== TO DO ==
Copy out each line of the material below with no changes.

※

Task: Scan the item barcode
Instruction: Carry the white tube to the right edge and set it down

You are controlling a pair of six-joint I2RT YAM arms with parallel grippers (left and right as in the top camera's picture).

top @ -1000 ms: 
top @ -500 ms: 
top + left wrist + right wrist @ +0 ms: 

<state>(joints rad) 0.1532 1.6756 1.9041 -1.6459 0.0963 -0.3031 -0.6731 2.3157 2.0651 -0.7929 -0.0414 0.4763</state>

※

== ANSWER TO THIS EXERCISE ==
Task: Scan the item barcode
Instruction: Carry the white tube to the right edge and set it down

You are controlling a pair of six-joint I2RT YAM arms with parallel grippers (left and right as in the top camera's picture).

top @ -1000 ms: 
top @ -500 ms: 
top + left wrist + right wrist @ +0 ms: 

<state>(joints rad) 0.1532 1.6756 1.9041 -1.6459 0.0963 -0.3031 -0.6731 2.3157 2.0651 -0.7929 -0.0414 0.4763</state>

No more output will be given for this exercise.